Start of EXTRACTED ENTRIES
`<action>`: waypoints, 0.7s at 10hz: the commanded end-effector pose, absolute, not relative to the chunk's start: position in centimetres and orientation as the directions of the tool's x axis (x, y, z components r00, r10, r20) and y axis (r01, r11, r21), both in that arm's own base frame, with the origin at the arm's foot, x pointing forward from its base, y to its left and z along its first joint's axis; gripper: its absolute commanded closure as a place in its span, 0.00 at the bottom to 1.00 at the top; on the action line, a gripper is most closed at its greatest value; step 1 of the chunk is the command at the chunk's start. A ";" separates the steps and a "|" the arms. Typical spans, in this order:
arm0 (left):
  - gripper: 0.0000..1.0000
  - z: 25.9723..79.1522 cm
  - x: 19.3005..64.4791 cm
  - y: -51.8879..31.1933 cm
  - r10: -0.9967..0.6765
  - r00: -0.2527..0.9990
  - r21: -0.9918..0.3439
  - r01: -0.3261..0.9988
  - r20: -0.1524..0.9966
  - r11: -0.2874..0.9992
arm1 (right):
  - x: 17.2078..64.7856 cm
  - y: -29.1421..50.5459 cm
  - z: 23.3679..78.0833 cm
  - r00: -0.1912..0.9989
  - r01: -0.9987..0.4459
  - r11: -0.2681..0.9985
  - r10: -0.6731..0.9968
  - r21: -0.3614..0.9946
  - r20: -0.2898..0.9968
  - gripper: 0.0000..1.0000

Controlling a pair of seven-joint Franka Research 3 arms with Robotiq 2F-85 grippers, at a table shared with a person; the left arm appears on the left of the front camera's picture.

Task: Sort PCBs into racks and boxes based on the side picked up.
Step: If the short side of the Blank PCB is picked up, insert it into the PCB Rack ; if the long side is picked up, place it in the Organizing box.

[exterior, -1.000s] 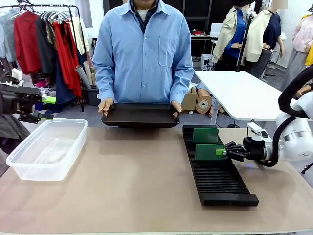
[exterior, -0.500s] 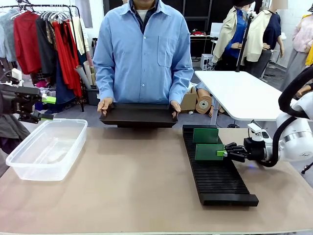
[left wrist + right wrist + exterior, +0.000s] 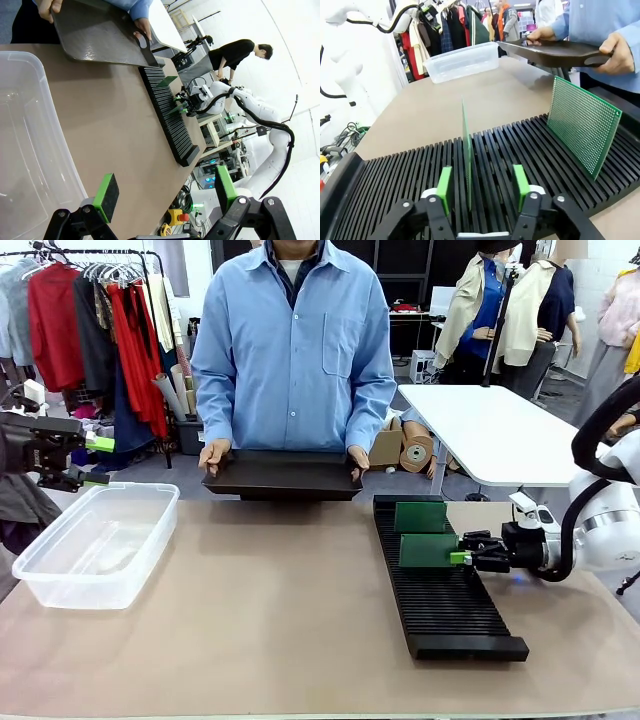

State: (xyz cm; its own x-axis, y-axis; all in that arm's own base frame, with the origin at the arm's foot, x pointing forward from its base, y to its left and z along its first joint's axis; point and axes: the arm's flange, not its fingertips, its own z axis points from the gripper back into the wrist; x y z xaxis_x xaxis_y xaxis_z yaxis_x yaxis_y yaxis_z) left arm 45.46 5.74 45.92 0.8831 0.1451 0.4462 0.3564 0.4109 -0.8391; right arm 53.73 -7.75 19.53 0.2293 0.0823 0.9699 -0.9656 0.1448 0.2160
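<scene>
Two green PCBs stand upright in the long black rack [image 3: 450,615]: one near its far end [image 3: 421,517], one a few slots nearer [image 3: 428,551]. My right gripper [image 3: 463,557] sits at the nearer board's right edge. In the right wrist view this PCB [image 3: 466,150] stands edge-on in a slot between my open right gripper's [image 3: 482,187] green pads, with a gap on each side; the other PCB [image 3: 582,125] stands farther along the rack [image 3: 395,175]. My left gripper [image 3: 98,461] hovers open and empty above the far end of the clear box [image 3: 100,540].
A person at the far side holds a shallow black tray [image 3: 285,476] in both hands above the table's far edge. The tan tabletop [image 3: 270,620] lies bare between box and rack. A white table [image 3: 490,430] stands behind on the right.
My right gripper has opened and let go of the nearer PCB, which now stands in the rack by itself. The gripper has drawn slightly right. The left arm has not moved.
</scene>
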 end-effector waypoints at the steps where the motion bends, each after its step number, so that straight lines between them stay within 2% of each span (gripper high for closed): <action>1: 0.00 46.0 45.3 5.7 0.145 0.882 -0.839 0.359 0.448 0.408 | 54.1 -7.8 20.2 0.251 -0.958 0.158 0.048 0.241 0.967 0.00; 7: 0.00 46.0 45.3 5.7 0.145 0.882 -0.839 0.359 0.448 0.408 | 53.6 -8.3 21.3 0.235 -0.959 0.168 0.022 0.228 0.972 0.00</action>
State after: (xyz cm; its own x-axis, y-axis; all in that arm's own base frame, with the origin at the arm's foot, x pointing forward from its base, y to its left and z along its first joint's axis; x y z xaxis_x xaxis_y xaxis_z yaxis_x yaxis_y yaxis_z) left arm 45.46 5.74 45.92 0.8831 0.1452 0.4462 0.3564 0.4109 -0.8391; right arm 53.78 -8.34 20.32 0.2259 0.0463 0.9731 -0.9639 0.1553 0.2164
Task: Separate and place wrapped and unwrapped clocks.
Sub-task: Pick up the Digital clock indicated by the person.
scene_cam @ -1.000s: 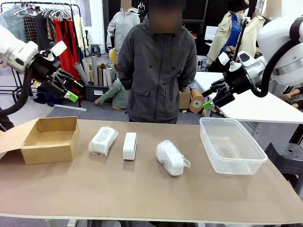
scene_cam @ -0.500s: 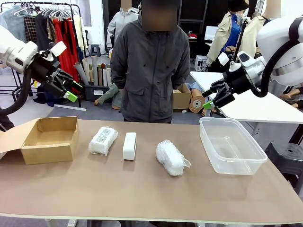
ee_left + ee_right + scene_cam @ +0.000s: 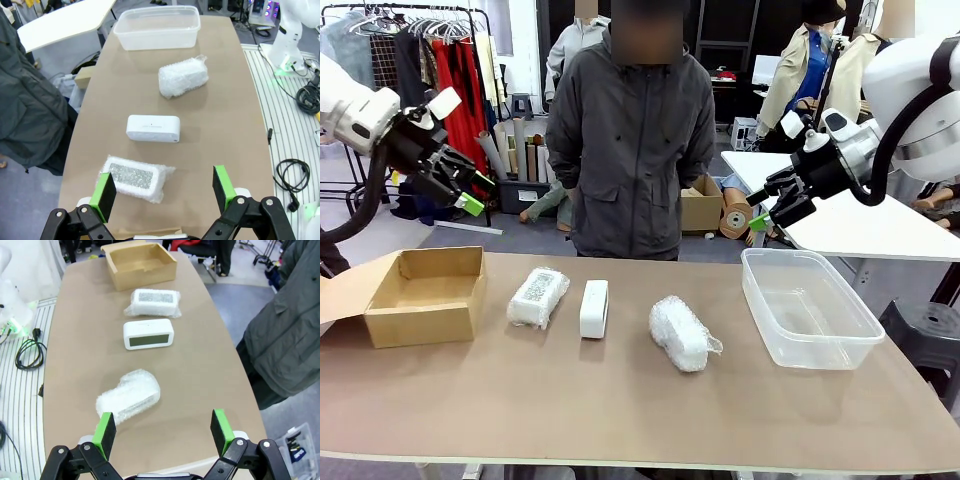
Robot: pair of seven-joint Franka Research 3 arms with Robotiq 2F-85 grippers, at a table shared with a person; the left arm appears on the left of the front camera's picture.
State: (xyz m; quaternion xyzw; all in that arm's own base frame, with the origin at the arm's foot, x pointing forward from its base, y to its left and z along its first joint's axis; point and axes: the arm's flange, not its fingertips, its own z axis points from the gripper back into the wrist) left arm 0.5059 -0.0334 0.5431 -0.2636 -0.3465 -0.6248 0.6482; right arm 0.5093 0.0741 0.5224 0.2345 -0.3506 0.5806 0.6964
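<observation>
Three clocks lie in a row on the brown table (image 3: 620, 410). A bubble-wrapped clock (image 3: 538, 296) (image 3: 136, 177) (image 3: 152, 302) lies at the left, a bare white clock (image 3: 594, 308) (image 3: 153, 128) (image 3: 148, 334) stands in the middle, and a second wrapped clock (image 3: 678, 333) (image 3: 183, 76) (image 3: 129, 398) lies to the right. My left gripper (image 3: 468, 192) (image 3: 164, 191) hangs open high above the cardboard box. My right gripper (image 3: 763, 208) (image 3: 163, 430) hangs open above the far edge of the plastic tub. Neither holds anything.
An open cardboard box (image 3: 425, 293) (image 3: 139, 264) sits at the table's left end. A clear plastic tub (image 3: 807, 306) (image 3: 157, 27) sits at the right end. A person in a dark grey jacket (image 3: 640, 150) stands at the far side, behind the middle.
The person behind the table has shifted slightly to the left. Both arms and all clocks have stayed still.
</observation>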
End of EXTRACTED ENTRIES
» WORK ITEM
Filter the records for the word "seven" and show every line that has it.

» SOLUTION
Controlling a pair of seven-joint Franka Research 3 arms with Robotiq 2F-85 grippers, at a table shared with a person; the left arm appears on the left of the front camera's picture.
Robot: pair of seven-joint Franka Research 3 arms with Robotiq 2F-85 grippers, at a table shared with a person; the left arm appears on the left of the front camera's picture.

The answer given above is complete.